I feel like I always hear people say that there must be a heaven or an afterlife because otherwise what’s the point. But I’ve been thinking, maybe this is the point. Right here, right now. Maybe this life is all we get and it is up to us to make the most of it. To turn it into our own personal heaven. Or maybe not a personal heaven, but as close to the idealized heaven as we can get for everyone. We can do our part, make the world suck just a little bit less and everyone’s lives can be richer, fuller, happier. And that’s all there is then. No worries about the next life or the afterlife or the after party or anything. It is about this moment. And the next. And the next one after that. And making the most of all of them. And amounting to the happiest existence you can make for yourself, the people you care about, and everyone else you come in contact with.
I’ve been feeling like I’m wasting it. Like there is so much more I can be doing for the well being of everyone, but also just for my self. For my own happiness, which in some ways oftentimes feels like a far distant thing that I may never get to. But I know that isnt true. I am happy, just not with everything in my life. I have a family that, while dysfunctional, is all mine. I have a boyfriend that I love, and that loves me, and that’s all I can ask for. I have a (more or less) full time job that, while it is no where near my ideal, is better than being unemployed (I think). I have a heart that beats, lungs that breathe, legs that can walk, run and all sorts of other movements (even if I eventually trip and get bruised).

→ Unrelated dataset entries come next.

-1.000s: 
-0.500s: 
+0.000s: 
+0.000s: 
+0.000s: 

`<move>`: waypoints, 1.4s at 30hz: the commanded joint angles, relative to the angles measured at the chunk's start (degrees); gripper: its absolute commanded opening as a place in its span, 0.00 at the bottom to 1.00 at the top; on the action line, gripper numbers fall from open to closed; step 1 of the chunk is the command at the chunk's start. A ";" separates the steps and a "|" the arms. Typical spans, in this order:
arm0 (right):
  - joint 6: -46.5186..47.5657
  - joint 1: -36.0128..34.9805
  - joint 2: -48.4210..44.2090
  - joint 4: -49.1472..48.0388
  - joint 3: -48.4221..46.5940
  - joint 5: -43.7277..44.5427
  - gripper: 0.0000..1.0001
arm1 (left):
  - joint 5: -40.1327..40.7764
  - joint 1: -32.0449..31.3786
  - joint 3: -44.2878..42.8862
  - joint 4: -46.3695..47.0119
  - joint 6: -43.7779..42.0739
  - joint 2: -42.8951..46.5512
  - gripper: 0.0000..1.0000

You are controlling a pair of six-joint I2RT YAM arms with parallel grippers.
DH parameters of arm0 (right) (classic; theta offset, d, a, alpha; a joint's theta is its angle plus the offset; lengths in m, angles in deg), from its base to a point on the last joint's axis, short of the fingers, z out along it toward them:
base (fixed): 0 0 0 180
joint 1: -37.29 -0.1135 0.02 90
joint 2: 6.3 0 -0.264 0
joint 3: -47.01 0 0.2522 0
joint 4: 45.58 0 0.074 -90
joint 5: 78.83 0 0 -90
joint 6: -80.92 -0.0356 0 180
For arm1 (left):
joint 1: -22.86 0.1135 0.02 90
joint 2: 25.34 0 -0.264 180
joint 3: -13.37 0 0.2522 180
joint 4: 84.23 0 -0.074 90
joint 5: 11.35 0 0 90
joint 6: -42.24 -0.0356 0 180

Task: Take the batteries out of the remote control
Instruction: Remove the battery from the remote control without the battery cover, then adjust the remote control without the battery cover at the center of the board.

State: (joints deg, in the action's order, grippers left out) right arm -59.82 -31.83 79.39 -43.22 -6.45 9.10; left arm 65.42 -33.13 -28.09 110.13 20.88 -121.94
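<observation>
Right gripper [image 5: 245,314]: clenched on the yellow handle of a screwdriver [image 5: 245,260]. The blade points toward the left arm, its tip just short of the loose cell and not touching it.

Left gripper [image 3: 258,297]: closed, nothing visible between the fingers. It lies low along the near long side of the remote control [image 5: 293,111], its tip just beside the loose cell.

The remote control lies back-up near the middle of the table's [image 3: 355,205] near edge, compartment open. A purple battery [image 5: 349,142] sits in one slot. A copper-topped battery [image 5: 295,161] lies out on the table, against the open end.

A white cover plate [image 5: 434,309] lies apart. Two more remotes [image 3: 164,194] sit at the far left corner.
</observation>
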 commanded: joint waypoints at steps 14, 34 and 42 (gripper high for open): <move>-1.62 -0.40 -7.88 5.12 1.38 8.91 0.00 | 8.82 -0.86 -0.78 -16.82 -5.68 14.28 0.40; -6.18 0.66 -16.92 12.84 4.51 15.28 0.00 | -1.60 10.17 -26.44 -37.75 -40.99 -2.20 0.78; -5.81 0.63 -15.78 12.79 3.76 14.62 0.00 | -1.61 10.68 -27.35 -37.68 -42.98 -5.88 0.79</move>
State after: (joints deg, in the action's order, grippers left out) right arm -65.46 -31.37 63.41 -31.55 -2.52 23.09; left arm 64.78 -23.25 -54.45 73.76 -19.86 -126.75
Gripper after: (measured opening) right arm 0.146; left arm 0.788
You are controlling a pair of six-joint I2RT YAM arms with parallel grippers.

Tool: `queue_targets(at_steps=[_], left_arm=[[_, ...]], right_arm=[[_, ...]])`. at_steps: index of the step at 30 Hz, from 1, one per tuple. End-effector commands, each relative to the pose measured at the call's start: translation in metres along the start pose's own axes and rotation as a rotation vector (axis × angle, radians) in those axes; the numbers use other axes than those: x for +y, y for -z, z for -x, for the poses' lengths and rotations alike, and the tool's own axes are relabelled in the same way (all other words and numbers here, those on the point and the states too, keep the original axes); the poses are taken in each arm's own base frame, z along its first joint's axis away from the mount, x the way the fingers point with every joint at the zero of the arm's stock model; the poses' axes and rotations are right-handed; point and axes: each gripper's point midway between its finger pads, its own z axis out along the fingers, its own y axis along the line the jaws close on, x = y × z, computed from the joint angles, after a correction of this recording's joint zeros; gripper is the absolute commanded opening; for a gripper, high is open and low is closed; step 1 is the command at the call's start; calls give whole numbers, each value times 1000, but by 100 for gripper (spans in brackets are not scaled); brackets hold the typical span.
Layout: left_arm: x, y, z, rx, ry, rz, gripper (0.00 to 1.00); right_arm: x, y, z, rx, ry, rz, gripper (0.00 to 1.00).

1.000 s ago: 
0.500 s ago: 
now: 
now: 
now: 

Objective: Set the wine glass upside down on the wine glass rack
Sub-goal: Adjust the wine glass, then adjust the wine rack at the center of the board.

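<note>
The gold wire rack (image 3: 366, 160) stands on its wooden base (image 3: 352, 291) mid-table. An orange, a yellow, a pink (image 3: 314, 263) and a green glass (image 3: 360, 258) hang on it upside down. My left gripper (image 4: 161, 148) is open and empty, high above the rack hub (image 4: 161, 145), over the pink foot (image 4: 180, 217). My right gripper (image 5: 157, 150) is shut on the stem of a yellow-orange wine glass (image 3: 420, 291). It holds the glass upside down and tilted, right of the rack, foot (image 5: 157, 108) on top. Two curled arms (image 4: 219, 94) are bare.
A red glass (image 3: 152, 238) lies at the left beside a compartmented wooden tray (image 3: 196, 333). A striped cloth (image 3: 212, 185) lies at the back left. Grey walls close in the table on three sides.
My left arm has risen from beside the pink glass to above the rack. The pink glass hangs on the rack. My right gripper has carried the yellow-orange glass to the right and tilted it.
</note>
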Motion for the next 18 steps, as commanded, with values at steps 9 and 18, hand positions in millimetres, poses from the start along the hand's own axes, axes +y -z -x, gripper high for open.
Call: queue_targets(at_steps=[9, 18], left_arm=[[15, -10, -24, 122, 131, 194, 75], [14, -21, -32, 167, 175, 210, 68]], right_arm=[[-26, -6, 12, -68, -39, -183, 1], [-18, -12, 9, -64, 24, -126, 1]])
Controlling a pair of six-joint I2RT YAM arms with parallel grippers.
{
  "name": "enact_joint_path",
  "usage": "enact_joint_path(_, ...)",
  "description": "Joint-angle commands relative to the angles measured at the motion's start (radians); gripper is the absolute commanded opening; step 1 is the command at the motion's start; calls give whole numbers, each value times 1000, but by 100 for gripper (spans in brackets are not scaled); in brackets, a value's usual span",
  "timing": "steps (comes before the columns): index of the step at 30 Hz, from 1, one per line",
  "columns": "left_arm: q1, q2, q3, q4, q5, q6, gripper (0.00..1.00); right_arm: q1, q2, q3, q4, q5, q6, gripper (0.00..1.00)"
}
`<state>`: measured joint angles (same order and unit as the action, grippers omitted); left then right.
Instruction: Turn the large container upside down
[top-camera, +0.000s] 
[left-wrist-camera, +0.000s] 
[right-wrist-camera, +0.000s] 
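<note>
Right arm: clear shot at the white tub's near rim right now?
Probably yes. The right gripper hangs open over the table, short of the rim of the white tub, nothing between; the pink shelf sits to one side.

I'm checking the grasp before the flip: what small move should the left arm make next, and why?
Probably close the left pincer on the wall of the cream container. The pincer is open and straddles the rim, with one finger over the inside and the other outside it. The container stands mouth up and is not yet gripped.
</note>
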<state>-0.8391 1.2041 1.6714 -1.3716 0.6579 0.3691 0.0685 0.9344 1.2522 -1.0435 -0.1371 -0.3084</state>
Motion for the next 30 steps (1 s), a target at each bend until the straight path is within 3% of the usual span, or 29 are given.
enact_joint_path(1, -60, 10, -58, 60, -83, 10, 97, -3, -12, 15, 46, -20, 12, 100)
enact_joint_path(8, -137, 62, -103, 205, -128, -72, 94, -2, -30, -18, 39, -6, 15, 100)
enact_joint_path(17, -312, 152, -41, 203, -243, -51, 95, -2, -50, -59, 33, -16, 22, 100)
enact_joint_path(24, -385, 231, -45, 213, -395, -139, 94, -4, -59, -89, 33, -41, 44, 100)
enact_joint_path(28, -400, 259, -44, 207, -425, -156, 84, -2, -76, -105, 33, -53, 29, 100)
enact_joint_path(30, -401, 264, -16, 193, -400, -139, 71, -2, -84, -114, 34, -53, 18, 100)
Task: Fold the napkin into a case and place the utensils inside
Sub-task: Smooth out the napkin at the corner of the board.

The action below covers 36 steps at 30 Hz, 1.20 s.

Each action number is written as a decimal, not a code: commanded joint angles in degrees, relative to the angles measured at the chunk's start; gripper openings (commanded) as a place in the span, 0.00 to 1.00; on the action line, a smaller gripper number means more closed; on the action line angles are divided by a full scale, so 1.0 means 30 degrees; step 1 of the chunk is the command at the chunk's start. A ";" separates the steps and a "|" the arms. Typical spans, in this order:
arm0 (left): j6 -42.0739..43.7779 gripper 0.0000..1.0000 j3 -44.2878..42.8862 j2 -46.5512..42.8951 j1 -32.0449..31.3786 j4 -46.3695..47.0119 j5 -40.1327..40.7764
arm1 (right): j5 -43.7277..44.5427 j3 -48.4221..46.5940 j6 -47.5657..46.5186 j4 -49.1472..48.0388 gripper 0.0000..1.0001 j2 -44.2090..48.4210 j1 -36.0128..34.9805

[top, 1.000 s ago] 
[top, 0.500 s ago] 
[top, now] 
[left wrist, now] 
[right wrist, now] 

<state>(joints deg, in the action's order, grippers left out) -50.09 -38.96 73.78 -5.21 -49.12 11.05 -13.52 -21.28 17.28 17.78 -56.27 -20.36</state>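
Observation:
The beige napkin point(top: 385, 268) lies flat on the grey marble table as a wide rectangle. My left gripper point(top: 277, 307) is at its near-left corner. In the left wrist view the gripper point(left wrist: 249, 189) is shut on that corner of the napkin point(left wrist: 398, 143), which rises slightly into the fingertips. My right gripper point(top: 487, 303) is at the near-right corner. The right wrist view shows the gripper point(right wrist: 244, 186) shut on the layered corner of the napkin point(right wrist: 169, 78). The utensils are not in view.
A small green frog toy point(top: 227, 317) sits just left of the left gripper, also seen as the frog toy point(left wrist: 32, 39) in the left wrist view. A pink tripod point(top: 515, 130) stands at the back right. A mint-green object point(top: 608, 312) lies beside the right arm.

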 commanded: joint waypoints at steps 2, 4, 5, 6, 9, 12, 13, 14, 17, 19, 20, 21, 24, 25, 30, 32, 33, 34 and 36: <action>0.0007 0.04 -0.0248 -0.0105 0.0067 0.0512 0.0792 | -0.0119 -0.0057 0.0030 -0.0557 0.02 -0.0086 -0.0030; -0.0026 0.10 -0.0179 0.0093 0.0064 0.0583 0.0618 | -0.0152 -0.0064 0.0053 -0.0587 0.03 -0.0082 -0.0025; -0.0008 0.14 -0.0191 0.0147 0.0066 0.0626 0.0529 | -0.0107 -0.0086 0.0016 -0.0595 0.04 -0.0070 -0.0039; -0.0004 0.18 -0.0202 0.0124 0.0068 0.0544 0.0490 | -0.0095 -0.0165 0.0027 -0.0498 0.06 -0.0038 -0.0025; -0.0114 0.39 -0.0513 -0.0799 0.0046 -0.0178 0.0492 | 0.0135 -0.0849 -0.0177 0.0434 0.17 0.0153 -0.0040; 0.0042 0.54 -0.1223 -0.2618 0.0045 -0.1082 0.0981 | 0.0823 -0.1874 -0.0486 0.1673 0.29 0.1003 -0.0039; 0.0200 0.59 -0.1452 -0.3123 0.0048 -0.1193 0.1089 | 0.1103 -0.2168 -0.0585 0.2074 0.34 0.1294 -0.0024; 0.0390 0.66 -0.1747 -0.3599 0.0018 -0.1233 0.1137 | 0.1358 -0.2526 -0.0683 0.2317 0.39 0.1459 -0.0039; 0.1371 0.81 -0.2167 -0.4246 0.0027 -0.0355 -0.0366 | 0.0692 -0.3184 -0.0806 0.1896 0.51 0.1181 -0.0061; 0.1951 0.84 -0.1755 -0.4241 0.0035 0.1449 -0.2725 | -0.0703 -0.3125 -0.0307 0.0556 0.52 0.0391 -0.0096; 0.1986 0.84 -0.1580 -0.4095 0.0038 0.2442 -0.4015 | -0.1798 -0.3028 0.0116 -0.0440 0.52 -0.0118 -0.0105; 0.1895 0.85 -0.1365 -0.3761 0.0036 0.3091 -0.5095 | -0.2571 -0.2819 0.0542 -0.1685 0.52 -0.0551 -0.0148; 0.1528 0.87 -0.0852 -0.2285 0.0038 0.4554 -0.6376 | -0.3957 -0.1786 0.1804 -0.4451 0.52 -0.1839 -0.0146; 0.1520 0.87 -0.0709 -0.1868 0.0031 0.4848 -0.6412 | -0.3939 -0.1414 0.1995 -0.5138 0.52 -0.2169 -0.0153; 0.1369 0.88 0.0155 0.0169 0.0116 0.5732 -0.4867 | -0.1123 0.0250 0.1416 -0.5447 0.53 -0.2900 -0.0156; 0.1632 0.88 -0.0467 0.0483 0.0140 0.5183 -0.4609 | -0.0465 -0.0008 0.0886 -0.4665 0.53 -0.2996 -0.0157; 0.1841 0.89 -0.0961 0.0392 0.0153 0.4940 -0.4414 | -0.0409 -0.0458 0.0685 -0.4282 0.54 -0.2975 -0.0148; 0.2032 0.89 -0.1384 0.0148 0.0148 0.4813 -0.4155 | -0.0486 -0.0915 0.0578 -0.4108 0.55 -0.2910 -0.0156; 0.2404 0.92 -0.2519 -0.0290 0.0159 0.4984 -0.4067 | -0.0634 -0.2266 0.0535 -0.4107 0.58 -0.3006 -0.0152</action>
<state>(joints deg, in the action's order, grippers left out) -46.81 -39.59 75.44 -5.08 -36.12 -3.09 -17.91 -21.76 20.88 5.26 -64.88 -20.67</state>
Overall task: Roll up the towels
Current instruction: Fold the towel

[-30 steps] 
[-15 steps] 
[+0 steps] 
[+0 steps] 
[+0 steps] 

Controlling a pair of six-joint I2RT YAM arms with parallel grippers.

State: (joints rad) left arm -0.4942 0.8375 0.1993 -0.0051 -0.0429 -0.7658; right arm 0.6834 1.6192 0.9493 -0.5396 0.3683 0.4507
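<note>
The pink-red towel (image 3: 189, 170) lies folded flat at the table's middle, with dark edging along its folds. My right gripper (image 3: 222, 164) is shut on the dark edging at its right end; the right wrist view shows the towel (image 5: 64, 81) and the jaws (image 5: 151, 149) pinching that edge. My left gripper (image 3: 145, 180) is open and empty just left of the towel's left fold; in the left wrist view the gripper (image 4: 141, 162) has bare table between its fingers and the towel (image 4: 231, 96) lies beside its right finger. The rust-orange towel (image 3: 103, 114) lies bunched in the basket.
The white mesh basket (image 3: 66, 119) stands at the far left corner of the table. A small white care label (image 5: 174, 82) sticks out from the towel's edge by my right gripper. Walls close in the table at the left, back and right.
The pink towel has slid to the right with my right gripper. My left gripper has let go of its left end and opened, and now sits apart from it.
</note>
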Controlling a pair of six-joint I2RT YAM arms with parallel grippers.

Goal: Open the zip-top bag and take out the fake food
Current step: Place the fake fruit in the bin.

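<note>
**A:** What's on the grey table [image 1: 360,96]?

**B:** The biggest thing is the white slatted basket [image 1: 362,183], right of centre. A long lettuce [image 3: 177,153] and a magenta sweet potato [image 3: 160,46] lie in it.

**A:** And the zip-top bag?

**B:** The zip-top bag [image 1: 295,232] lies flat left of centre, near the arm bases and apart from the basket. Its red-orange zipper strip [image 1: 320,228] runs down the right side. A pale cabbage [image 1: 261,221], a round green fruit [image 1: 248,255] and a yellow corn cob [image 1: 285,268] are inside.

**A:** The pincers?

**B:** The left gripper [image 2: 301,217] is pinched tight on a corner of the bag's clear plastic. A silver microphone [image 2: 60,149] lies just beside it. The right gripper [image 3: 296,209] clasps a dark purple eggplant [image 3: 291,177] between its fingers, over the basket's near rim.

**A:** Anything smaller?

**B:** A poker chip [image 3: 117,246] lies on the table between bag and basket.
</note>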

I think I need to work on being thankful for the good things in my life instead of being so focused on the bad. I have a lot of greatness around me and I just don’t appreciate it the way I should.
I’m not going to sit here and say “THIS IS IT. TODAY I CHANGE!” because that isn’t how change happens, especially not with me. It is a gradual thing. But maybe, just maybe, tomorrow I can make a little attempt. I’ll complain a little less. I’ll help a customer without rolling my eyes (unlikely). I’ll try harder.
And with that I can be one step closer to creating that heaven on Earth. That ideal happy place for everybody. Because I think there are no guarantees. Who knows what comes after this? Maybe nothing. so if you can’t be happy in this life than really, what is the point?